Alguns dizem que Dom Sebastião costuma aparecer principalmente em junho, durante as festas do bumba-meu-boi, e em agosto, época do aniversário da batalha de Alcácer-Quibir. Dizem também que atualmente o Rei Sebastião já não está mais aparecendo porque “a Praia dos Lençóis está sendo muito visitada e já possui muitos moradores”.
"Afirma-se que as dunas de areia da Praia dos Lençóis têm semelhanças com o campo de Alcácer-Quibir, onde el rei dom Sebastião desapareceu. Lençóis é considerada uma praia encantada, que serve de morada a Dom Sebastião. Seu reino está oculto no fundo do mar, próximo aquela praia. O rei vive em seu palácio submerso e seu navio nunca encontra a rota para Portugal.

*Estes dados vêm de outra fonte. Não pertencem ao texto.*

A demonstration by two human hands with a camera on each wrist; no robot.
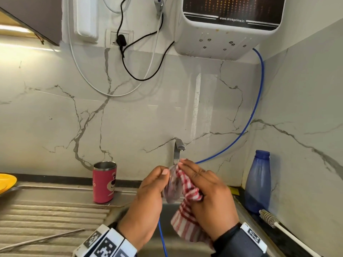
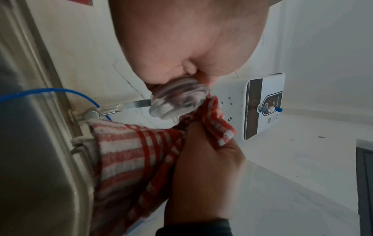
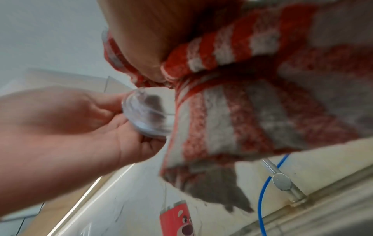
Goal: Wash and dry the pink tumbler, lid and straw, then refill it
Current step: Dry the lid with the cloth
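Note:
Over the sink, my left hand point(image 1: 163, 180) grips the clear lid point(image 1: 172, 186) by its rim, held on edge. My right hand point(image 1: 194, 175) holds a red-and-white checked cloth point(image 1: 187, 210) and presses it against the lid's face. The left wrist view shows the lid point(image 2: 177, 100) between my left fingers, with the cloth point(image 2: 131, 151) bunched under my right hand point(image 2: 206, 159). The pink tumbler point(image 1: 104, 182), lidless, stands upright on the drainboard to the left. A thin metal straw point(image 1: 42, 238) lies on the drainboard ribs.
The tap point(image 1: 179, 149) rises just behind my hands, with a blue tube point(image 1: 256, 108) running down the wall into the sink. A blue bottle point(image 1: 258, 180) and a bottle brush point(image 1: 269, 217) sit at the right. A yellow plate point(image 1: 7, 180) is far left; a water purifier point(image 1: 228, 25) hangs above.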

Conta-se ainda que tudo o que existe em Lençóis pertence ao Rei Sebastião e que ninguém pode se apropriar do que é seu. Quem tentar levar alguma coisa que pertence à praia terá que devolver o quanto antes, sob pena de arriscar a própria vida e a de todos os seus companheiros. O barco pode afundar e levar todos para a morada de Dom Sebastião, identificada como o Reino ou Palácio de Queluz (embora este só tenha sido construído no século XVIII, na cidade de Sintra, muito depois de sua época).
Num dos cânticos do Tambor de Mina, o Rei Touro é lembrado: "Rei Sebastião, guerreiro militar. Rei Sebastião, guerreiro militar. E quem desencantar lençol, põe abaixo o Maranhão".
Nesse culto, diz-se que, na praia dos Lençóis, mora toda uma família de encantados, formada apenas por reis e fidalgos, como a Família da Turquia, chefiada por um rei mouro, Dom João de Barabaia, que lutou contra os cristãos. É a esta família que pertence a Bela Turca, a Cabocla Mariana, que vem ao mundo não apenas na forma de turca, mas também como marinheira, cigana ou índia.
A vinda do Rei Dom Sebastião ao corpo de um sacerdote é muito rara, alguns falam que ocorre de sete em sete anos.
Sem dúvidas, Francelino Vasconcelos Ferreira, foi o maior expoente da Encantaria de Mina. Nascido na Ilha de Marajó (Pará), foi um grande precursor, levando o Tambor de Mina e a Encantaria, do Meio-Norte para o Sudeste e Sul do Brasil, mais precisamente para São Paulo, onde fundou a Casa das Minas de Thoya Jarina, estado onde hoje, já existem várias casas de Encantaria de Mina, principalmente afiliadas da Casa de Thoya Jarina.